Elisabeth ist immer furchtbar durcheinander. Die alte Dame ist letzte Woche 89 geworden und ihr ganzes langes Leben spukt in ihrem Kopf herum. Das ist, als wenn man immer mehr alte Fotos in einen Schuhkarton legt und versucht, den Deckel zu schließen. Irgendwann reißen die Kanten ein und die Wände wölben sich nach oben und außen. So muss es wohl in Elisabeths Kopf aussehen.

Ich parke das weiße Pflegedienstauto und schnappe mir die Medi-Box. Elf bei Regen nasse Eisenbahnschwellen, die nach all den Jahrzehnten immer noch nach Teer riechen, führen runter zu Elisabeths Haus am Fuße des Deichs. Ich wedle mit dem rechten Arm den Weg frei, um nicht in die Netze der Kreuzspinnen zu laufen. Elisabeths Haus ist komplett eingewachsen. Hohe Eschen, Ahorn und hüfthohe Brennnesseln und Brombeerbüsche umranken das Backsteinhäuschen. Frei ist nur der Weg zur rot lackierten Türe.
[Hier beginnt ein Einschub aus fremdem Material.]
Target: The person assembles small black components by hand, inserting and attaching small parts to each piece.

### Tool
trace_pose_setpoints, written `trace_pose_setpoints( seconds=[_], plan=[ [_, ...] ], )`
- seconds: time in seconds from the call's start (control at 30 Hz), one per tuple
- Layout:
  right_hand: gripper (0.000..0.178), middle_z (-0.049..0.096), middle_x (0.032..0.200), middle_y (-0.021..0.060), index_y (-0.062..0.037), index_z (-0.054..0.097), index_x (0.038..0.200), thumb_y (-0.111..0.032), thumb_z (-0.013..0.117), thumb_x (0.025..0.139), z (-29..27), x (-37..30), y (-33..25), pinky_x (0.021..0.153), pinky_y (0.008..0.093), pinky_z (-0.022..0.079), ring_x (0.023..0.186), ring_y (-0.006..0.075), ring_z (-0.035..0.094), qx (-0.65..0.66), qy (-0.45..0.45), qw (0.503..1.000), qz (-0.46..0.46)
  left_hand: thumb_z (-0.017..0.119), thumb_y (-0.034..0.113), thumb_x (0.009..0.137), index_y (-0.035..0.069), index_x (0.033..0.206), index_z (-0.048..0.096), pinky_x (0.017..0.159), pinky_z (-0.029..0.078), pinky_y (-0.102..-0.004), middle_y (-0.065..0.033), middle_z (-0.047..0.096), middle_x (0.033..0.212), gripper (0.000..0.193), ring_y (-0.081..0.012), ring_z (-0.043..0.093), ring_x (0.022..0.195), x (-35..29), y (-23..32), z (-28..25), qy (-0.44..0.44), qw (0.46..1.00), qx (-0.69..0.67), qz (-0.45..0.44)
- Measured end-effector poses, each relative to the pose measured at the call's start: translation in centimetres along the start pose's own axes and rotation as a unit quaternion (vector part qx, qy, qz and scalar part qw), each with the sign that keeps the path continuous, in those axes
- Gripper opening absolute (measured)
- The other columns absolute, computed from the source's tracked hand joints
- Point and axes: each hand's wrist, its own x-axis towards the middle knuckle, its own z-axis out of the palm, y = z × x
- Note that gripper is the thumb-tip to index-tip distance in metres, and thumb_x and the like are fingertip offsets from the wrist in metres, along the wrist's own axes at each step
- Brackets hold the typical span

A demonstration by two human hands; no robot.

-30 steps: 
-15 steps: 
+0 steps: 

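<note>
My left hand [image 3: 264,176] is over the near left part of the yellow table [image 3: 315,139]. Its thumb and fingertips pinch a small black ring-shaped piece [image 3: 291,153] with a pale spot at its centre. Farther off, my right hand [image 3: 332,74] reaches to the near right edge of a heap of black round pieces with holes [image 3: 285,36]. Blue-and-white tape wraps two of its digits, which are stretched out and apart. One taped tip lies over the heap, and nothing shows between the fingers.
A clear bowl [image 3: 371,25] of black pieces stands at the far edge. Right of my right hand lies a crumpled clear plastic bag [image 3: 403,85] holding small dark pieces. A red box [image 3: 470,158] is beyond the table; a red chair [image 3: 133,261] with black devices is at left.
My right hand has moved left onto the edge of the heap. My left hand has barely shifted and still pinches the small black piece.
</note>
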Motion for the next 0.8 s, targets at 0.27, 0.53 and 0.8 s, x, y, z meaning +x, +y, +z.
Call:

Da stehe ich meistens ein paar Minuten, bis Elisabeth die Holztreppe heruntergekommen ist und öffnet. Ein Schwarm Stare in den Bäumen erfüllt den Raum mit metallischem, knackendem Zwitschern. Ich stehe in einem norddeutschen Regenwald, umgeben von spritzigem Grün, nassen Blättern und Vogelstimmen. Eine große Kreuzspinne hat ihr Netz zwischen Türrahmen und Türe gespannt. Wie ein Blitz schießt sie zu der Fliege, die gerade hängengeblieben ist, als Elisabeth öffnet. Das Netz reißt und die Spinne schaukelt mit der gefangenen Fliege gegen den Türrahmen.

„Guten Morgen, Elisabeth“, sage ich zu der kleinen dünnen Frau: „Ich bringe die Tabletten.“ Sie lässt mich einen Meter in ihren Flur eintreten. Auf einem kniehohen Schränkchen liegen die leere Medi-Box, die Mappe mit den Leistungsnachweisen, drei Gläser Essiggurken in Dill und verschrumpelte Äpfel. Ich tausche die Boxen und unterschreibe. „Hast du die Vögel im Ahorn schon gehört? Das sind Hunderte!“ Elisabeth und ich treten fünf Schritte aus dem Haus.

Ihre Bluse hat Elisabeth heute Falschrum angezogen. Die Knopfleiste ist auf dem Rücken und über der Brust gibt’s eingetrocknete Kaffeeflecken. So stehen wir nebeneinander, schauen in den Himmel und lachen.